Section 8.3. Traffic Reporting with Webalizer


8.3. Traffic Reporting with Webalizer

If you're running a Website, you're likely to be interested in the amount of traffic it receives, where it's coming from, and where it's going. The analysis of Web traffic enables developers to assess whether or not the Websites hosted on your server are being used as expected. It allows those developers to make the changes required to deal with unexpected loads, or to direct visitors towards particular Web pages of which they may not be aware.

Traffic reporting for Web pages is a two-stage process. First, there needs to be a log of each request made for each Web page; fortunately, that's exactly what Apache's /var/log/httpd/access_log log file contains. Second, the raw data in that log file needs to be turned into a useful report. This is where Webalizer, an open source Web server log analysis program, comes in handy. Webalizer periodically goes through Apache's access logs and produces an HTML report, complete with charts, so that we can quickly and easily identify any trends in site traffic.

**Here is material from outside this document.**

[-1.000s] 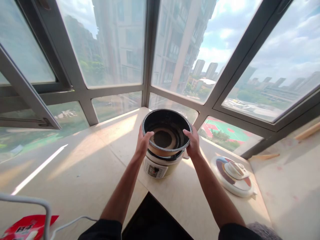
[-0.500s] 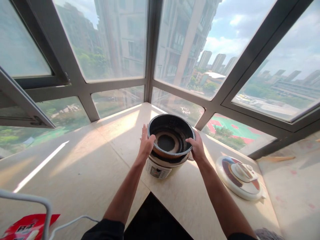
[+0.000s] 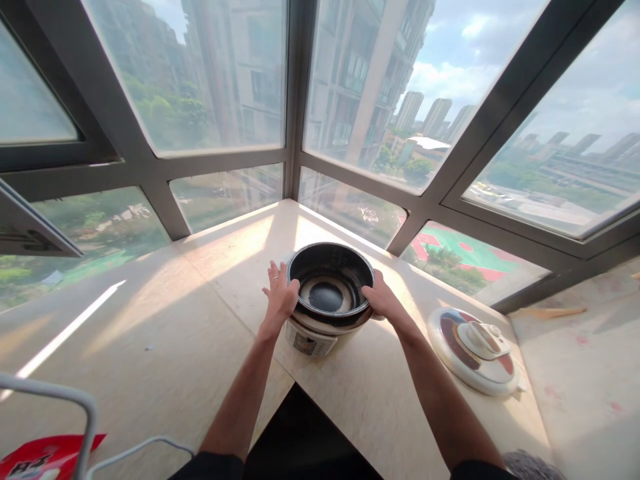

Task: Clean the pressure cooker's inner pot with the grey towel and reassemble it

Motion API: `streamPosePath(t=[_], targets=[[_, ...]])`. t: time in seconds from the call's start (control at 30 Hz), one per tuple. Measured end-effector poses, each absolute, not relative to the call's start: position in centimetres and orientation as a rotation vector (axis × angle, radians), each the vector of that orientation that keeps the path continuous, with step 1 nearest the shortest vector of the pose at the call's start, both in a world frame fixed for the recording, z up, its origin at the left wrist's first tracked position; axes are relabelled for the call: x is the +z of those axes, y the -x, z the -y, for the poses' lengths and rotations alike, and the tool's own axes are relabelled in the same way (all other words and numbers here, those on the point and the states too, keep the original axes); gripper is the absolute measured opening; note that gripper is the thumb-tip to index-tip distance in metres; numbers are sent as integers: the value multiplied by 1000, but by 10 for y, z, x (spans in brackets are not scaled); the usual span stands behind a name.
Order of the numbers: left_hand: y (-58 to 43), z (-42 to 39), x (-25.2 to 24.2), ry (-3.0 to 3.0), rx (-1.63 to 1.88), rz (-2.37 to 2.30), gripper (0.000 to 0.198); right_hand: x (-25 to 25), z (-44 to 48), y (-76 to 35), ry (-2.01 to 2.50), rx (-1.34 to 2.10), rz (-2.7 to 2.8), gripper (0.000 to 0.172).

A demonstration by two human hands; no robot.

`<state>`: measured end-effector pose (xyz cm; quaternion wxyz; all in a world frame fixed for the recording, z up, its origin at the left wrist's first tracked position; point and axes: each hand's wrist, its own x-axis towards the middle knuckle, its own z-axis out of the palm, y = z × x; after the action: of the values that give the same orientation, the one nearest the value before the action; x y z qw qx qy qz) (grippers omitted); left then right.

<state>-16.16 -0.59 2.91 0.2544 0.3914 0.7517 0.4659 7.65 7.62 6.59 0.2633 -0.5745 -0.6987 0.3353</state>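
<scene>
Between my hands is a round black inner pot [image 3: 333, 259] with a pale metal rim and a lighter ring in its bottom. It sits low in the mouth of a white rice cooker [image 3: 310, 340], its rim still above the cooker's edge. My left hand [image 3: 281, 292] grips the left rim, thumb over the edge, the other fingers outside. On the opposite side my right hand [image 3: 384, 295] pinches the rim, its thumb inside and its fingers mostly hidden. The cooker's lid [image 3: 475, 351], cream and brown with a raised knob, lies on the counter to the right.
Windows [image 3: 220, 80] enclose the pale counter [image 3: 200, 333] on both sides of the corner. A black panel [image 3: 300, 440] lies in front of me. At lower left are a red packet [image 3: 50, 453] and a white tube [image 3: 83, 400]. Something grey and fluffy [image 3: 531, 465] shows at lower right.
The inner pot has come down further into the cooker, both hands lowering with it. The view has shifted slightly, so the surroundings appear further left.
</scene>
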Motion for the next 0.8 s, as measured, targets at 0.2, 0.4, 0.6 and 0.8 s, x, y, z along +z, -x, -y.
streamPosePath(t=[0.2,0.4,0.6,0.8], targets=[[163,6,17,-1069,1457,-1900,78,58,-80,-77,1568,738,2092,48],[162,6,10,-1078,1582,-1833,81,36,-89,-78,1531,555,2064,51],[162,10,6,-1072,1651,-1780,76,45,-74,-79,1549,490,2086,24],[159,14,4,-1048,1735,-1714,62,31,-57,-83,1330,463,1870,32]])
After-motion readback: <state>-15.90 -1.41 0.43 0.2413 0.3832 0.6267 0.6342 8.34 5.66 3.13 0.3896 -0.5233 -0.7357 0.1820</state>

If Webalizer is not installed, install it from the Package Management tool by selecting the Webalizer package from the Web Server package group, or by entering yum install webalizer at the command prompt.

Fedora's Webalizer package is already configured to read /var/log/httpd/access_log once daily to regenerate its reports, so there's no need to configure Webalizer. The default configuration writes its reports to the directory /var/www/usage, which can be accessed via the browser at http://localhost/usage/, as shown in Figure 8-4. Note that if Webalizer's cron job has not been run, nothing will be available at this address: you'll see an error message. To force Webalizer to generate reports, run webalizer from the command line as root.

The reports are very detailed, showing not only tables that indicate the "number of hits" the site has received, but graphs of changing hit counts over time, traffic statistics broken up by month, week, day, and hour, and details of which "user agents" (Web browsers) were used to access the sites.

There are many, many Web traffic analysis tools like Webalizer. You may already have experience with another and, if so, you may prefer to use that. I'd recommend Webalizer because it provides comprehensive statistics in a clearly understandable format, and requires no configuration to set up and get working.

Figure 8-4. A Webalizer report.


While Web traffic analysis reports are useful to Web application developers, they can also be useful to you, the system administrator. A traffic report can give you an idea of when site traffic typically spikes to higher levels, and which parts of your Website attract the greatest numbers of users, which will help you make decisions about network bandwidth . For example, if you find that your server is serving a lot of images, and that, consequently, those requests are slowing down the other processes on the machine, you might think about setting up a second LAMP server purely to serve the images, thereby reducing the load on your first server. You might also decide to use traffic shaping tools to alter your network bandwidth to route more (or less) traffic to particular servers or services. This can be particularly handy if you're seeing bandwidth spikes to particular services, or at particular times.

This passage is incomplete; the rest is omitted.